Mutual Fund industry is growing steadily and will continue to grow further. Current Industry AUM of Rs 23 lakh crore would grow to Rs 100 lakh crore in next 8-10 years. Currently large corporate, banks and 5-7 per cent of urban population are the main investors in this asset class. Broadening this investor base toward SME, MSME, and larger segment of retail investors will give more stability in this growth and provide comfort to the fund managers in delivering better risk adjusted returns.
Now, different advisor education programs enriching IFAs and Bank Wealth Managers to use Mutual Fund as Financial planning tool for long term and short-term goals. Apart from that different data analytic information providers like Bloomberg, NGEN Research are helping advisors to design appropriate asset allocations strategy as per investors risk appetites.
How do you propose to differentiate between traditional MF and Hedge Funds space?
Hedge Funds are generally managed under closed-door environments. In India where mutual funds have still not penetrated properly it would be too early to introduce Hedge Fund for retail investors.

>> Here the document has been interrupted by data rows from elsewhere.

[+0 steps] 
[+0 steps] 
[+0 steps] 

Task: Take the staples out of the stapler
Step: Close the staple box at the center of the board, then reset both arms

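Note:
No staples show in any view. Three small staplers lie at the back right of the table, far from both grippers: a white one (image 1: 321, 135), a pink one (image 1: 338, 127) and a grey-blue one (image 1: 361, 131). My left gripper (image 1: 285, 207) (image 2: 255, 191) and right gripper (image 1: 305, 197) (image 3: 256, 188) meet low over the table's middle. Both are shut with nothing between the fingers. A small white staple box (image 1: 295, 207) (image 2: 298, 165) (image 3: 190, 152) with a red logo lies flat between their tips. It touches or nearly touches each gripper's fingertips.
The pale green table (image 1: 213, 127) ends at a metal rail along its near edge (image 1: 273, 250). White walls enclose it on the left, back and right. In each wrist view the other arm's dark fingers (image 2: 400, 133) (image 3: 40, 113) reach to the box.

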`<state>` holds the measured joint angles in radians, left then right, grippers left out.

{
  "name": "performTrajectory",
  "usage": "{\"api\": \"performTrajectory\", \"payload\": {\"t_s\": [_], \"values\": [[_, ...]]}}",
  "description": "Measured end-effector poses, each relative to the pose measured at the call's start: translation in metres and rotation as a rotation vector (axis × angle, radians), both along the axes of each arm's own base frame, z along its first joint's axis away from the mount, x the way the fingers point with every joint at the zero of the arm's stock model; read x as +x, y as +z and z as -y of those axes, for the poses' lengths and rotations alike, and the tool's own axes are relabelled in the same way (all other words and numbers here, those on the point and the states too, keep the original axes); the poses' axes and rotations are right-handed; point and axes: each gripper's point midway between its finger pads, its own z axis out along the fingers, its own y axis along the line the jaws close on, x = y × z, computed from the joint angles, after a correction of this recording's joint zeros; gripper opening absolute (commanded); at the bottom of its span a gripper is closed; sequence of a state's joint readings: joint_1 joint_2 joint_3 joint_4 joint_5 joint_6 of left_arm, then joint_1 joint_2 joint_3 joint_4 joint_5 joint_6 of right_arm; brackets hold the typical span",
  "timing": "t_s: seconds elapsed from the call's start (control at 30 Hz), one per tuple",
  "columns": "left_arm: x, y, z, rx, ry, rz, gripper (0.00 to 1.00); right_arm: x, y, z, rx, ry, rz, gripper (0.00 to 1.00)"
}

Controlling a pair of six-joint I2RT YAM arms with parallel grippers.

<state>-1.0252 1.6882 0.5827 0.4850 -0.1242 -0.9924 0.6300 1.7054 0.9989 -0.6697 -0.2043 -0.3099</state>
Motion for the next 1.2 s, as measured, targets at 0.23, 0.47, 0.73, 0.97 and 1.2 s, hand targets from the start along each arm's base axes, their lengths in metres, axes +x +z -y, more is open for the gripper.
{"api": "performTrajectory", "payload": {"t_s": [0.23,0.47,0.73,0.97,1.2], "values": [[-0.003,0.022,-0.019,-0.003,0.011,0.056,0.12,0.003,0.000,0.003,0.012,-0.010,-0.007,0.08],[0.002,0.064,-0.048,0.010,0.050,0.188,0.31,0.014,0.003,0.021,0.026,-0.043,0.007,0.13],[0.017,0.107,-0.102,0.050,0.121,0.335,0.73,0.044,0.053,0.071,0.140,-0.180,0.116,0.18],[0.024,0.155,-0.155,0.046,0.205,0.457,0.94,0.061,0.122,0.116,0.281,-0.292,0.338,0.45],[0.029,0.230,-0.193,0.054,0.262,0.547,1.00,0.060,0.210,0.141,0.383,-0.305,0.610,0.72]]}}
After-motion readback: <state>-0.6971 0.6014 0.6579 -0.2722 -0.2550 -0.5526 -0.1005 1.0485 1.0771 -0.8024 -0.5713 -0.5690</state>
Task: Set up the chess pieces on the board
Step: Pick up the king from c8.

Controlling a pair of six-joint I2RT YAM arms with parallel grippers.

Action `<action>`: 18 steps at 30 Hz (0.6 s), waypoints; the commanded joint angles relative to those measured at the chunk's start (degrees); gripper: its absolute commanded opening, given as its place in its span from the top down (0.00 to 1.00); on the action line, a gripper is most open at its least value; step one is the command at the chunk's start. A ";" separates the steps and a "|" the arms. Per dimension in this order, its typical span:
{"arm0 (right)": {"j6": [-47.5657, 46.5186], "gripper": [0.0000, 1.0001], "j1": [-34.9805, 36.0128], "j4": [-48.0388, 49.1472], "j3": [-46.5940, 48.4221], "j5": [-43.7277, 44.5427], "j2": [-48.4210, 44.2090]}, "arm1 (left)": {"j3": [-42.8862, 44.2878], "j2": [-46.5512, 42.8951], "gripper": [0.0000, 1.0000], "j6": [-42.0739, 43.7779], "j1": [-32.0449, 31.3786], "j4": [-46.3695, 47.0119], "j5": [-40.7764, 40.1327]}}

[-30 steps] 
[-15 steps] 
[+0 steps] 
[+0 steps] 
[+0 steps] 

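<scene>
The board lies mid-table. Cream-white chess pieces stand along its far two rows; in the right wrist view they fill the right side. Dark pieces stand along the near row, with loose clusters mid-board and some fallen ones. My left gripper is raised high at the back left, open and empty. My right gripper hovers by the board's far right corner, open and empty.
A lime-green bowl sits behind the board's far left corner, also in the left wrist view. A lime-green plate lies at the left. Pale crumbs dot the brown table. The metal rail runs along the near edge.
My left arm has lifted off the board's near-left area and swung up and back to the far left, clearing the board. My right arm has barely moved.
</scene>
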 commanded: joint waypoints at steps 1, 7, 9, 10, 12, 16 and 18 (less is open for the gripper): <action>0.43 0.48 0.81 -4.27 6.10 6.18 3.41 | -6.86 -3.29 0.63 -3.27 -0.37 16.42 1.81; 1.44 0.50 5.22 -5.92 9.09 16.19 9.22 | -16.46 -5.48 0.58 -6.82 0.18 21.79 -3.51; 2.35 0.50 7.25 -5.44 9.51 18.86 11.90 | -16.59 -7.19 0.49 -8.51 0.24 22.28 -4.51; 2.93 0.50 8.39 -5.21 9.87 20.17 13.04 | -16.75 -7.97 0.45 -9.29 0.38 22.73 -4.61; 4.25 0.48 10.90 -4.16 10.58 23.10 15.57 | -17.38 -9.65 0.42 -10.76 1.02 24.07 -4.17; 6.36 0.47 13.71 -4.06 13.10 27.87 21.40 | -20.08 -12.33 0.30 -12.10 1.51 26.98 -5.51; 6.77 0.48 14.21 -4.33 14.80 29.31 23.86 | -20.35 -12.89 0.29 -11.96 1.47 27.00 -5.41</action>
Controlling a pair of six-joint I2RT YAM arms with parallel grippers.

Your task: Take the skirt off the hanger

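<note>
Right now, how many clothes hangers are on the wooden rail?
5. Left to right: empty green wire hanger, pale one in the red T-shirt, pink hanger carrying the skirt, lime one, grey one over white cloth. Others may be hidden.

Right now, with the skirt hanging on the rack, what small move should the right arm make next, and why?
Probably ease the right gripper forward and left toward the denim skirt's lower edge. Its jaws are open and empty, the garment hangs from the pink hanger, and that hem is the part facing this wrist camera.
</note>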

Although there are few Hedge Funds running very successfully under AIF platform (Category-III). I would recommend hedge fund as an asset allocation solution to HNI, Institutions and Insurance companies with an expectation of higher return along with higher calculative risk.
How should Hedge Fund strategies be ideally designed? What should be the considerations?

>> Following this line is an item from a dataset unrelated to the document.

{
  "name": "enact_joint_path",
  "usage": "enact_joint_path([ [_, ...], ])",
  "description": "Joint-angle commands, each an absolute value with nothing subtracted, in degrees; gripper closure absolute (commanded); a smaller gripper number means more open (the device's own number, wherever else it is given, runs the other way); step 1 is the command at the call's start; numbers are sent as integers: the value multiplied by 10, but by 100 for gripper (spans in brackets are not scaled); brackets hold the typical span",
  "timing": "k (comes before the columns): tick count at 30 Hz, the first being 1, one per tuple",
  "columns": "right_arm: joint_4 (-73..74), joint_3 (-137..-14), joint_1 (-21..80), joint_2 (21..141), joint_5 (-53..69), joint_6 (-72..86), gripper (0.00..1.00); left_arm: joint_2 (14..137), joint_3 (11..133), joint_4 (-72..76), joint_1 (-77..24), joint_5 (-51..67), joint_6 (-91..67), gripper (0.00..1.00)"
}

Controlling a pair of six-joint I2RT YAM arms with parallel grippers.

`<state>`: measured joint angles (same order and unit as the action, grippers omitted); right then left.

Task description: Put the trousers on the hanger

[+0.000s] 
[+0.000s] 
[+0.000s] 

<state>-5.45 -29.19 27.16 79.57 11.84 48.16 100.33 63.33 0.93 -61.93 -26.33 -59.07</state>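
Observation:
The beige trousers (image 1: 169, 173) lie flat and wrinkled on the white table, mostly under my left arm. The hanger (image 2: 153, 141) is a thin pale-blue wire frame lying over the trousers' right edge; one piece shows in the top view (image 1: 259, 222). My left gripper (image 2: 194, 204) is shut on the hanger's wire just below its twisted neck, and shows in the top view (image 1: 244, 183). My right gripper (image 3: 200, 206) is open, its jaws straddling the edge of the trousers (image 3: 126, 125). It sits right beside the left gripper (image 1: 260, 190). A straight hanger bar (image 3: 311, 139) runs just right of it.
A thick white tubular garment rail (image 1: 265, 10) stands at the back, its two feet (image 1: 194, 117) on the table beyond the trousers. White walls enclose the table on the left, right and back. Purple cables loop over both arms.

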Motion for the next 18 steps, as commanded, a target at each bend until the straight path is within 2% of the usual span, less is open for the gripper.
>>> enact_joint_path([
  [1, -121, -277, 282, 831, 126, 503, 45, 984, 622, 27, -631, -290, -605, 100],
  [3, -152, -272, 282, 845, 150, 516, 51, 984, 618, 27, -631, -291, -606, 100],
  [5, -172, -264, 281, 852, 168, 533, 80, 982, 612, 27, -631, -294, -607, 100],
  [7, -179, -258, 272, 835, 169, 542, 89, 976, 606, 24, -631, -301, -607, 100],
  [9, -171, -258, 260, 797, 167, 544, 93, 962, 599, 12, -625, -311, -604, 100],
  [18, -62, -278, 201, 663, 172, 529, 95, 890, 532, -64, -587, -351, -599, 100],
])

Hedge Fund uses multidirectional strategy to capture mis-pricing across asset classes. It also takes leveraged positions to encash the opportunity arises due to irrational mis-pricing.

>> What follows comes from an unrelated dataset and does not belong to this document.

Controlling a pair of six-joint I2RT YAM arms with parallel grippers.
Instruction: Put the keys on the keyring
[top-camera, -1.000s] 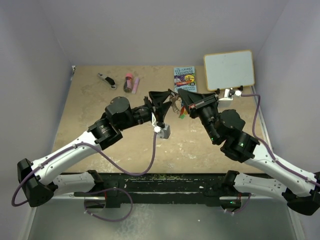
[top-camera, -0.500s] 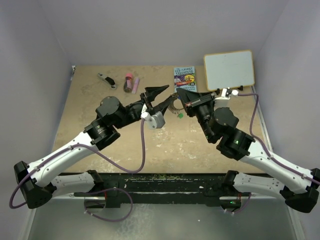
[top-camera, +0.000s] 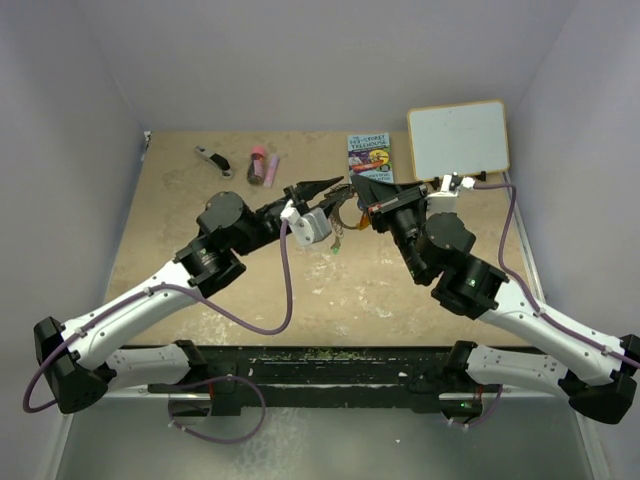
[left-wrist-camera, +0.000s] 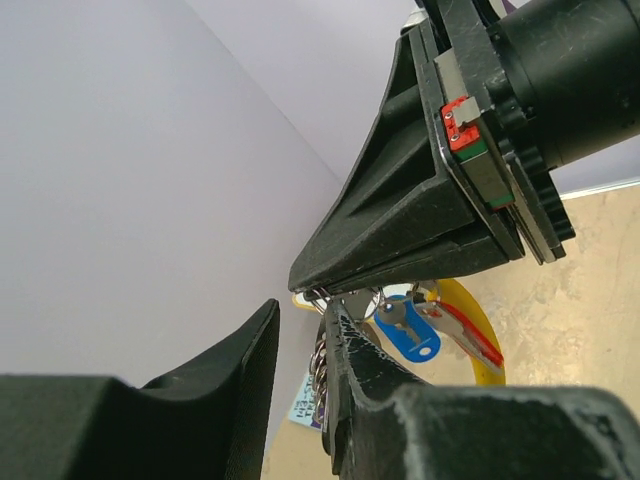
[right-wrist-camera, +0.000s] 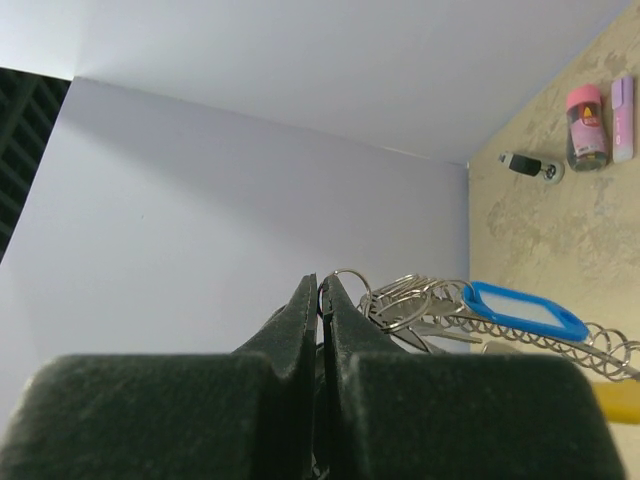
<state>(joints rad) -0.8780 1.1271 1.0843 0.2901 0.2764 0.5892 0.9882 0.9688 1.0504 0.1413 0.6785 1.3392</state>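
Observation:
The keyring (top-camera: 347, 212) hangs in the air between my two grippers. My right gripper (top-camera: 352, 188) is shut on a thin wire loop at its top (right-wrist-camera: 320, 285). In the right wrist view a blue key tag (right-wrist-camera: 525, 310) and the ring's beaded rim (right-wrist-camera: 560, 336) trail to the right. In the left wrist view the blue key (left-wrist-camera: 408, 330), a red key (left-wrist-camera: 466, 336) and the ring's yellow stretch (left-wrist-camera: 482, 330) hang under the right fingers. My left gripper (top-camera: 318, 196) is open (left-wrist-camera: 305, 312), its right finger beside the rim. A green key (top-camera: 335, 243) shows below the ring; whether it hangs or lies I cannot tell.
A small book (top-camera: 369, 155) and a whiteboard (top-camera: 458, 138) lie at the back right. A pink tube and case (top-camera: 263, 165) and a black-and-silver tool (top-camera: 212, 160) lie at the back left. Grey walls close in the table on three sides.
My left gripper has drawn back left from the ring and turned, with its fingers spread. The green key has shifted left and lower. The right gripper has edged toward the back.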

Presently mutual funds are allowed to use hedge strategies to hedge the portfolio only. Once it is allowed to offer a full-fledged retail product, retail investors will be able to take the benefit from market’s negative divergence also. In the broader perspective it will create an additional liquidity in the market also will help the market in fair price discovery. But lot of these depend on market efficiency, which yet developed across asset classes.
So where do you see the Indian capital markets five years down the road? Would you like to put any number for the Sensex in 2019?
I expect earnings to rebound in FY’19E and FY’20E. Though the estimated Nifty EPS estimates growth is at double digits, likely to see downgrades going forward. Different regions are at different cyclical stages, with Asia peaking, LatAm likely at a trough, and a dim outlook for EMEA’s largest economies. EM vulnerability is rising and Asia is most stressed now. Post 2020 I see some sustainability and if the current government comes back to power. The market, in my view, is looking for stability and staying away from the unknown, and viewing the elections as a non- disruptive event. Post 2020 we can see sustainable 15-16 per cent growth and as I said earlier if there is no massive surprises by December we will see Sensex at 40,000.
Which are the sectors that you would bet on at this point of time and why?
I believe that the storm in the Pharma sector seems to be settling down, hence that is a good bet in the next three years…. IT has not seen substantial investments in the last few years, hence with US markets strengthening, this sector is also a promising one for 3-5years horizon.
How do you pick your own investments, if I may ask you? I would also like to know if you use technical analysis, or do you employ fundamental data?
Investments should not be done in isolation. I always suggest in tagging investments to long and short-term goals and do the same in creating my own portfolio. Every six months I do review and asset class realignment of my portfolio.
How should the investors handle their investments for near future & what would you say to retail investors at this juncture?
As I have suggested every investment should be done with a Goal orientation in mind. So my advice to retail investors is to first identify all financial goals. Then select the right asset classes with the help of the advisors. Also they should not review the portfolio too frequently which is created for long term objectives in mind. Patience and discipline is the key to wealth creation.